# PROJECTS

### 25 - ELEPHANT: ExtragaLactic alErt Pipeline for Hostless AstroNomical Transients

ELEPHANT represents an effective strategy to filter extragalactic events within large and complex astronomical alert streams. There are many applications for which this pipeline will be useful, ranging from transient selection for follow-up to studies of transient environments. We find that less than 2% of all analyzed transients are potentially hostless. Among them, approximately 10% have a spectroscopic class reported on TNS, with Type Ia supernova being the most common class, followed by SLSN. Among the hostless candidates retrieved by our pipeline, there was SN 2018ibb, which has been proposed to be a PISN candidate; and SN 2022ann, one of only five known SNe Icn. When no class is reported on TNS, the dominant classes are QSO and SN candidates, the former obtained from SIMBAD and the latter inferred using the Fink ML classifier.

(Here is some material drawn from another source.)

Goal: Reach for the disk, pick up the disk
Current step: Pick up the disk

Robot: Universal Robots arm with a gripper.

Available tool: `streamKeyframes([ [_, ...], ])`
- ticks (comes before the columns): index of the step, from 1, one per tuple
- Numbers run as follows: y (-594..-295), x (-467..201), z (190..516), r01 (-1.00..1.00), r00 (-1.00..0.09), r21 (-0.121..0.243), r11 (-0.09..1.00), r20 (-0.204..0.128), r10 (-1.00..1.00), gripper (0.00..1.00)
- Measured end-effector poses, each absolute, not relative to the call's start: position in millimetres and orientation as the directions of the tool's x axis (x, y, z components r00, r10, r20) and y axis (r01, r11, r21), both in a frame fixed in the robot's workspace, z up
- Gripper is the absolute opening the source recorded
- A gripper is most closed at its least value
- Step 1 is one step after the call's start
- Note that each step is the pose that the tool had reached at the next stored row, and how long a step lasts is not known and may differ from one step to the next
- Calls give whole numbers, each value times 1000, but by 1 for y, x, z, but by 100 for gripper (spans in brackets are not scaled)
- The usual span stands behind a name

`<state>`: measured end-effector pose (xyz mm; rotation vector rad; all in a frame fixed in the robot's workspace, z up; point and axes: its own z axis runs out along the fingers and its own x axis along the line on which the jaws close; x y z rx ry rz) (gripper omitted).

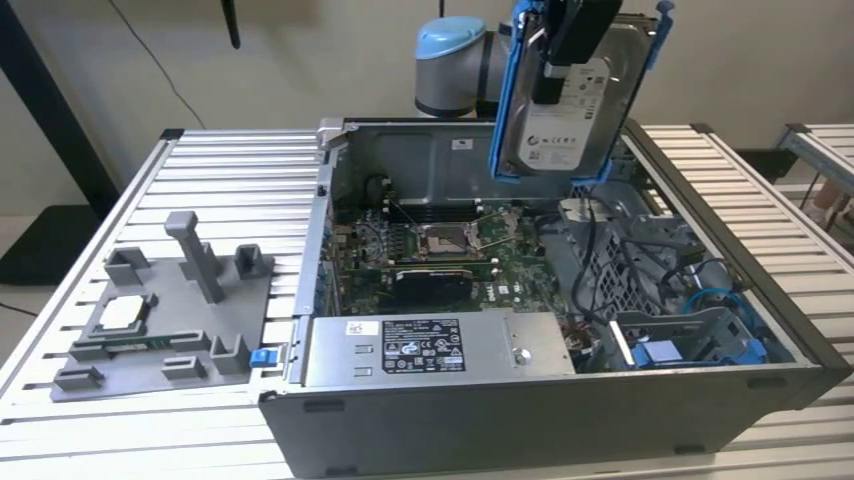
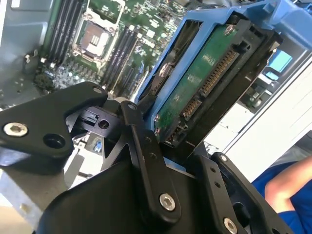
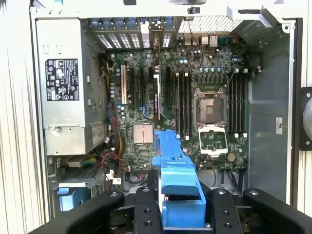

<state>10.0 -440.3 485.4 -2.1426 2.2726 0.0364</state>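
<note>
The disk [image 1: 577,105], a silver hard drive with a white label in a thin blue bracket, hangs upright above the back right of the open computer case [image 1: 534,420]. My gripper [image 1: 567,60] is shut on its upper part. In the second wrist view the disk [image 2: 204,83] shows its green circuit side and connector, clamped between the black fingers [image 2: 144,146] of my gripper [image 2: 170,141]. The first wrist view looks straight down past the disk's blue bracket edge [image 3: 178,180], held in my gripper [image 3: 183,209], with the case interior well below it.
Inside the case lie the motherboard [image 1: 441,245], the power supply [image 1: 427,345] and a blue drive bay [image 1: 694,345]. A grey fixture [image 1: 160,310] stands on the slatted table at the exterior view's left. A person's arm in a blue sleeve [image 2: 287,187] is beside the case.
</note>
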Motion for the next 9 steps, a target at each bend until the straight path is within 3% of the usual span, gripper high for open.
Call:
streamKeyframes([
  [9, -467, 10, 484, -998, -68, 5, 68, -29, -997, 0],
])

### 24 - Are classification metrics good proxies for SN Ia cosmological constraining power?

We emulate photometric SN Ia cosmology samples with controlled contamination rates of individual contaminant classes and evaluate each of them under a set of classification metrics. We then derive cosmological parameter constraints from all samples under two common analysis approaches and quantify the impact of contamination by each contaminant class on the resulting cosmological parameter estimates. We observe that cosmology metrics are sensitive to both the contamination rate and the class of the contaminating population, whereas the classification metrics are insensitive to the latter. We therefore discourage exclusive reliance on classification-based metrics for cosmological analysis design decisions, e.g. classifier choice, and instead recommend optimizing using a metric of cosmological parameter constraining power.

### 23 - A graph-based spectral classification of SN-II

This work presents new data-driven classification heuristics for spectral data based on graph theory. As a case in point, we devise a spectral classification scheme of Type II supernova (SNe II) as a function of the phase relative to the V -band maximum light and the end of the plateau phase. Our classification method naturally identifies outliers and arranges the different SNe in terms of their major spectral features. The automated classification naturally reflects the fast evolution of Type II SNe around the maximum light while showcasing their homogeneity close to the end of the plateau phase. The scheme we develop could be more widely applicable to unsupervised time series classification or characterization of other functional data.

### 22 - Spectroscopic Confirmation of a population of Isolated, Intermediate-Mass YSOs

The Spitzer/IRAC Candidate YSO (SPICY) catalog is one of the largest compilations of such objects (~120,000 candidates in the Galactic midplane). Many SPICY candidates are spatially clustered, but, perhaps surprisingly, approximately half the candidates appear spatially distributed. To better characterize this unexpected population and confirm its nature, we obtained Palomar/DBSP spectroscopy for 26 of the optically-bright (G<15 mag) "isolated" YSO candidates. We confirm the YSO classifications of all 26 sources based on their positions on the Hertzsprung-Russell diagram, H and Ca II line-emission from over half the sample, and robust detection of infrared excesses. This implies a contamination rate of <10% for SPICY stars that meet our optical selection criteria.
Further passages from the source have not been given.